26 febbraio 2021
Aggiornato 02:30
Fratelli d'Italia

Giorgia Meloni conferma il no a Draghi: «Governo dei migliori? E' l'esecutivo del compromesso»

Il Presidente di Fratelli d'Italia: «Ho sempre tenuto una posizione molto chiara. A Forza Italia solo ministeri senza portafoglio». Lollobrigida: «Esecutivo dei migliori? Opinabile»

Giorgia Meloni, Presidente di Fratelli d'Italia
Giorgia Meloni, Presidente di Fratelli d'Italia ANSA

«Abbiamo convocato la direzione nazionale del partito e la proposta che faro è quella di voto contrario al nuovo governo». Lo ha detto la leader di FDI Giorgia Meloni ospite di Maria Latella al Caffe della domenica su Radio24. «Ho sempre tenuto una posizione molto chiara, ho sempre detto che noi di Fratelli D'Italia saremmo stati all'opposizione di questo governo, e che sul tipo di opposizione da fare avremmo valutato il quadro. Ma in ogni caso non avremmo mai votato la fiducia al governo Draghi», ha aggiunto Meloni.

«Il nuovo consiglio dei ministri è oggettivamente un esecutivo di compromesso tra i partiti politici», ha poi aggiunto e «sfido chiunque a dire che la maggior parte delle figure che oggi siedono in cdm siano le migliori che l'Italia possa esprimere, chi lo dice ha una pessima considerazione di questa nazione e delle sue energie migliori. Per esempio metto in dubbio le competenze di Roberto Speranza e di Luciana Lamorgese».

«Auguro di fare bene a Renato Brunetta al ministero della PA ma si tratta di un ministero senza portafoglio, cosi come gli altri assegnati a Forza Italia. I ministeri più pesanti, affidati a Pd e Leu per esempio, sono quelli che hanno maggiore capacità di incidere nell'azione di governo perchè hanno risorse da spendere», ha spiegato Meloni.

Lollobrigida: «Esecutivo dei migliori? Opinabile»

«Governo degli migliori? Definizione opinabile». Lo dichiara in una intervista a La Verità il capogruppo di Fratelli d'Italia alla Camera, Francesco Lollobrigida. «Chi è il migliore? Il ministro Speranza, in un Paese con il più alto tasso di mortalità da Covid in Europa? Che ha sostenuto Arcuri con il suo disastroso piano vaccinale? O il ministro Di Maio, che non ha una linea sulla politica estera?», domanda il presidente dei deputati FDI.
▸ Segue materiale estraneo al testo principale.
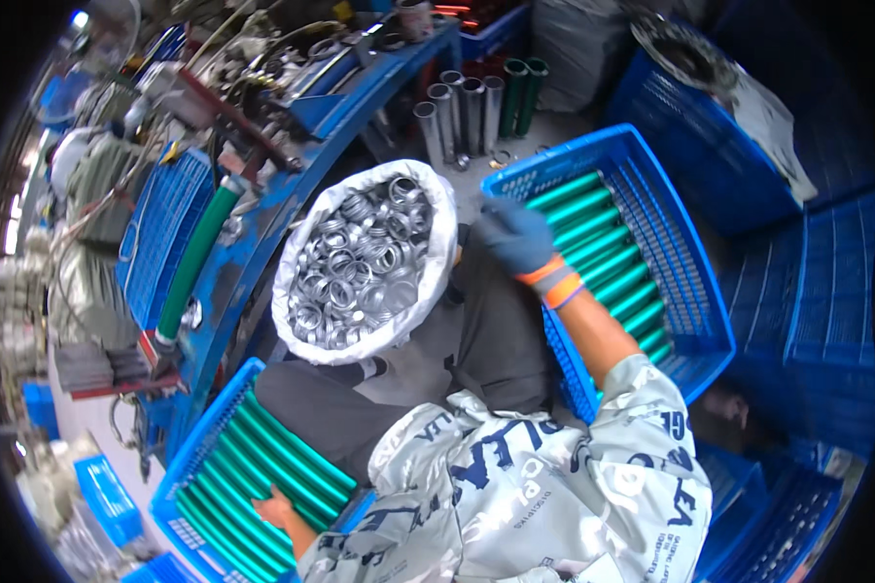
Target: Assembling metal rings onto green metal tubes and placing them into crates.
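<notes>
My left hand (278,511) is bare and rests over the glossy green tubes (297,462) in the blue crate (170,489) at my lower left. Its visible fingers look stretched apart, touching a tube without wrapping it. In a grey-blue glove with an orange band, my right hand (517,236) is at the left rim of another blue crate (691,228). Motion smears its fingers. Green tubes (608,262) lie side by side in that crate, beside the hand. Between my knees stands a white-lined container (444,228) full of silvery metal rings (360,257).
On the left, a blue workbench (233,291) carries a green tube (199,257) held upright at a slant in a fixture. Several silver tubes (472,102) and dark green tubes (525,97) stand on the floor ahead. Stacked blue crates (797,291) line the right side.
</notes>
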A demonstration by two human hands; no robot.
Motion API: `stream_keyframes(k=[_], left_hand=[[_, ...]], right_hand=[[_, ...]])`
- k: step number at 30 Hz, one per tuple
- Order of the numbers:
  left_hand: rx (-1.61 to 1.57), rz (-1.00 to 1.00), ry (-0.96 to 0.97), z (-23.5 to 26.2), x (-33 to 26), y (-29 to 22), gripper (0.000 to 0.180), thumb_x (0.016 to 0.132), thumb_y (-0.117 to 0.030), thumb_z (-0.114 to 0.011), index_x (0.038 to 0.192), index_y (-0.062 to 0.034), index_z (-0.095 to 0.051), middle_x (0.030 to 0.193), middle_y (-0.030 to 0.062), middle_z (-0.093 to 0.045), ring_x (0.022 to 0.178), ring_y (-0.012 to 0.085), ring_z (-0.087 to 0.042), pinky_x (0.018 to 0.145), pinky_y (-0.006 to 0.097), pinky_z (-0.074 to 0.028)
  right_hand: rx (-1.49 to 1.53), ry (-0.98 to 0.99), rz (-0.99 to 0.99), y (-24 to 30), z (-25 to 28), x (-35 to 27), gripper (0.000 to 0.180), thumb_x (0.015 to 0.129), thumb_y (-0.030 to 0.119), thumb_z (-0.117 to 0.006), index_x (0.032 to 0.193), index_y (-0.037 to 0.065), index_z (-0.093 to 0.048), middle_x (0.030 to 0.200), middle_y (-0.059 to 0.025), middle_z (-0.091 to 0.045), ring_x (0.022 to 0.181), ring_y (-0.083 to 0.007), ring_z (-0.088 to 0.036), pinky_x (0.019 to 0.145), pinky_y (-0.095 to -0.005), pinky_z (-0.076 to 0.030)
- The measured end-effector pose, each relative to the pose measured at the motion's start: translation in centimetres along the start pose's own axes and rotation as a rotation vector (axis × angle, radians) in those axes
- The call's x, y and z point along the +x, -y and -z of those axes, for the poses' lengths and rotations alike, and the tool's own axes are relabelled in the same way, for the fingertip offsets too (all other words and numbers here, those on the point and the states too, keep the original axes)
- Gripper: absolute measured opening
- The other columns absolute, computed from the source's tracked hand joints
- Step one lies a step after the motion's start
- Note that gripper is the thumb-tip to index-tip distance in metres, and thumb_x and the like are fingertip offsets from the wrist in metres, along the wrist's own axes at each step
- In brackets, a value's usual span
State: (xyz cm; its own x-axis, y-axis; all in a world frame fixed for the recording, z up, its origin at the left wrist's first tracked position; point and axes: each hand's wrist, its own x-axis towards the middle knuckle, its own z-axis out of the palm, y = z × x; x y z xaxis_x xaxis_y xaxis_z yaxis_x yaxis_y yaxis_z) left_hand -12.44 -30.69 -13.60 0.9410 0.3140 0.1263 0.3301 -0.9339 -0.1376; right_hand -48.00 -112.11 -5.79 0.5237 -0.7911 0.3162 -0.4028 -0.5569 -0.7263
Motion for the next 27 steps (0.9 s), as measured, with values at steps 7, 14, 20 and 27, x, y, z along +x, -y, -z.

«Il simbolo di questo governo non è il ministero della transizione ma della transumanza, visti gli spostamenti vorticosi da una sponda all'altra», aggiunge. Con il governo Conte «c'è una evidente continuità - sottolinea Lollobrigida - . Con la differenza che l'indice di litigiosità salirà alle stelle». L'istituzione del ministero del Turismo «è una battaglia storica di Fratelli d'Italia. Siamo rammaricati per la cancellazione del ministero dello sport, in un momento di grave crisi del settore. Per il resto, è un governo a trazione di centrosinistra».

«Con Orlando al Lavoro non si potrà fare una riforma a favore delle imprese. E spiegatemi come combattere l'immigrazione irregolare con un ministro che aveva il mandato di cancellare i decreti Salvini», osserva.

Sul rischio isolamento per FDI e sull'elevato indice di gradimento per Draghi, Lollobrigida osserva: «Se anche il 60% fosse favorevole, vuol dire che il 40% è contrario. Sono milioni di italiani, che hanno bisogno di essere rappresentati».

Delmastro: «Da M5S prostituzione politica per la poltrona»

«Il M5S è passato dall'uno vale uno all'uno vale l'altro, rivendicando di fatto il diritto alla prostituzione politica pur di rimanere incollato a quelle poltrone che tanto detestava. Mai con i partiti tradizionali, mai con il Pd, mai più con la Lega, mai con Renzi e mai con Berlusconi: tutte promesse evaporate per non mollare la poltrona. L'epitaffio? Qui giace la peggior casta dell'anticasta». Lo ha dichiarato Andrea Delmastro, deputato di Fratelli d'Italia, intervenendo al Tg4.